Quand’ero ragazzo leggevo i libri di Carlo Carretto: in libreria il cardinal Martini non c’era ancora e anche Enzo Bianchi sarebbe arrivato dopo un po’. Il libro “Beata te che hai creduto” racconta che nel suo lungo soggiorno nel deserto fratel Carlo aveva fatto amicizia con i Tuareg e un giorno aveva saputo che in un villaggio una ragazza era stata promessa in sposa a un ragazzo di un altro villaggio ma non era ancora andata a vivere con lui perché troppo giovane. Ripassando per lo stesso villaggio due anni dopo, tanto per fare conversazione aveva chiesto se quel matrimonio era stato celebrato, ma come risposta ottenne un silenzio molto imbarazzato. Più tardi un servo, a quattr’occhi, gli fece sapere che la ragazza era stata uccisa dalla sua famiglia perché era rimasta incinta. Questo avveniva intorno alla metà del XX secolo.
Il brano di Vangelo di questa domenica racconta la gioia di Elisabetta e di Maria che culmina nel Magnificat, il gioioso canto di lode che Maria innalza finalmente dopo giorni molto difficili per lei.

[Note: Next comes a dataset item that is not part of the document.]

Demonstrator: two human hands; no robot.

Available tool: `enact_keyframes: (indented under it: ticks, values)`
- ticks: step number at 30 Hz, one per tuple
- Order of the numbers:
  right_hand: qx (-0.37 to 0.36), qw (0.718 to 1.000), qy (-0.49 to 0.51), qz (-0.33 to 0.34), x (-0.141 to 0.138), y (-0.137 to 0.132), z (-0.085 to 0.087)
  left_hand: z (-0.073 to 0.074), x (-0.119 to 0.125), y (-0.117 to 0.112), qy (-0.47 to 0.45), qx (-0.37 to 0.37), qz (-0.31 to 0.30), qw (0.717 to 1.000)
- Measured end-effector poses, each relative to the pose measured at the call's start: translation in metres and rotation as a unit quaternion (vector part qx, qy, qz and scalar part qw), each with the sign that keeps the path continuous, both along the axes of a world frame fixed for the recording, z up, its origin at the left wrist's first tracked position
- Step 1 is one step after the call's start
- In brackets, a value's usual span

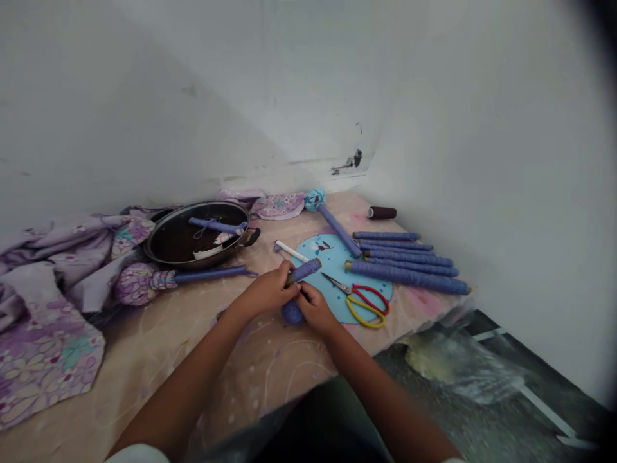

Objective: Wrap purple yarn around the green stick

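Observation:
My left hand (267,292) is closed around a stick (305,270) whose far part is wrapped in purple yarn; a brownish stretch without yarn shows by the fingers. Close against it, my right hand (317,310) pinches the purple yarn at the stick's near side, though the strand itself is too fine to make out. Just below both hands sits a small ball of purple yarn (292,314), partly covered by the fingers. Scissors (359,298) with one red and one yellow handle lie open-bladed right of my hands, on a round light-blue mat (313,247). A white pen (292,251) lies beyond my left hand.
Several purple-wrapped sticks (409,270) lie side by side at right, with a dark spool (382,213) behind. A blue-headed mallet-like piece (337,225) rests on the mat. At left are a black pan (164,247), a floral-headed piece (139,283) and floral cloth (53,347). White walls close the corner.

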State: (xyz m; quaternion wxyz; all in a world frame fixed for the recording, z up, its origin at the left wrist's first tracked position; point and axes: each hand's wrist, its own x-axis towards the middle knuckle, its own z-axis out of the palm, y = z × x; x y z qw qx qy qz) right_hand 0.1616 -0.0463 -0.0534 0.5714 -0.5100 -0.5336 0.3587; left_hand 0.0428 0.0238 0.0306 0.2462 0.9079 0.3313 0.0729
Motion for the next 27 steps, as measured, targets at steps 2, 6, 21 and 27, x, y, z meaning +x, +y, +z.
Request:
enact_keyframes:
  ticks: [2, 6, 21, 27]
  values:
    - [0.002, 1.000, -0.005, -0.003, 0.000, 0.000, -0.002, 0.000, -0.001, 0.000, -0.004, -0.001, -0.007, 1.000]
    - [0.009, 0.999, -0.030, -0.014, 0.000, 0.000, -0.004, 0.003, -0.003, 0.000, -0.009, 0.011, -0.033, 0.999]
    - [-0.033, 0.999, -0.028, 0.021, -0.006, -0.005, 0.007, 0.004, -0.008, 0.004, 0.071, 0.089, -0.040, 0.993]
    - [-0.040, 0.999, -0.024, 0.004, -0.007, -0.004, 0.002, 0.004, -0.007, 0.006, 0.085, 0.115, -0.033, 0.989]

Rimanere incinta prima del matrimonio, a Nazaret duemila anni fa, non era certamente meno pericoloso per lei che per quella ragazza tuareg. Non sappiamo quali furono pensieri e sentimenti di Maria in quei giorni: ansia? Forse angoscia? Io credo la sua fede le permise di affidarsi a Dio totalmente, senza fermarsi a immaginare le cose terribili che i suoi compaesani avrebbero potuto pensare e fare, ma ugualmente non dev’essere stato facile sentirsi sola con quel segreto.
Possiamo avere solo una pallida idea della gioia provata da Maria nello scoprire che almeno un’altra persona conosceva il suo segreto e la capiva senza bisogno di dare spiegazioni. Chi non ha molta familiarità con la Bibbia forse fatica a riconoscere lo stile con il quale Elisabetta si rivolge a Maria: sono frasi più che cortesi, addirittura cerimoniose, come quelle con le quali in quel tempo un suddito si sarebbe rivolto alla regina madre. Elisabetta, per un’intuizione ispirata, riconobbe in Maria la madre del Messia, sentendo la gioia di Giovanni nel suo grembo, e così anche Maria fu colmata di gioia e di esultanza.
Le esperienze di questo genere si chiamano consolazioni: a volte Dio ci fa dono di una gioia che ci attrae maggiormente verso di Lui, verso il bene, verso i valori del Vangelo; fa crescere in noi la fede, la speranza e la carità, il desiderio di servire, la consapevolezza che siamo suoi e che il suo amore ci custodisce come qualcosa di molto prezioso. Quando il Signore ci dona la consolazione ci sentiamo vicini a Lui e pieni di gioia, come Pietro, Giacomo e Giovanni sul Tabor, testimoni della trasfigurazione. Questo però non deve farci pensare che nella vita ci debbano essere solo le consolazioni o che soltanto le consolazioni siano buone per noi.
Oltre alle consolazioni ci sono anche le desolazioni, cioè i momenti o i periodi in cui ci sentiamo freddi, senza amore, tristi e lontani dal Signore. A volte può anche essere colpa nostra, se abbiamo trascurato volutamente i nostri doveri, o la preghiera, o abbiamo commesso un peccato, ma altre volte, magari spesso, le desolazioni non dipendono da noi: ci sono date per crescere, per imparare a essere fedeli anche quando non ci sembra di ottenere qualcosa in cambio.
Non sappiamo molto della vita di Maria: sappiamo molto di più su quella di Gesù che dovette passare attraverso molte prove, molte desolazioni fino alla più terribile di tutte, quando sulla croce sperimentò l’abbandono da parte del Padre.
Anche la fede di Maria, però, fu messa alla prova fin dal concepimento di Gesù, dal parto nella povertà di Betlemme, dalla persecuzione e fuga in Egitto, dalle difficoltà di una vita quotidiana senza speciali privilegi e poi dalle incomprensioni del suo clan quando Gesù divenne adulto e iniziò la sua missione.
Io spero che il Natale ormai vicinissimo porti a tutti noi gioia e consolazione, ma se così non fosse non dobbiamo abbatterci o pensare che siamo lontani da Dio: Gesù è nato nella nostra povertà e ha condiviso tutte le difficoltà della vita umana perché sapessimo di non essere soli, mai. Dalla contemplazione di ciò che lui ha fatto per noi, e non di quel che riusciamo o non riusciamo a fare noi, riceviamo la gioia di essere amati e salvati, la gioia del Vangelo.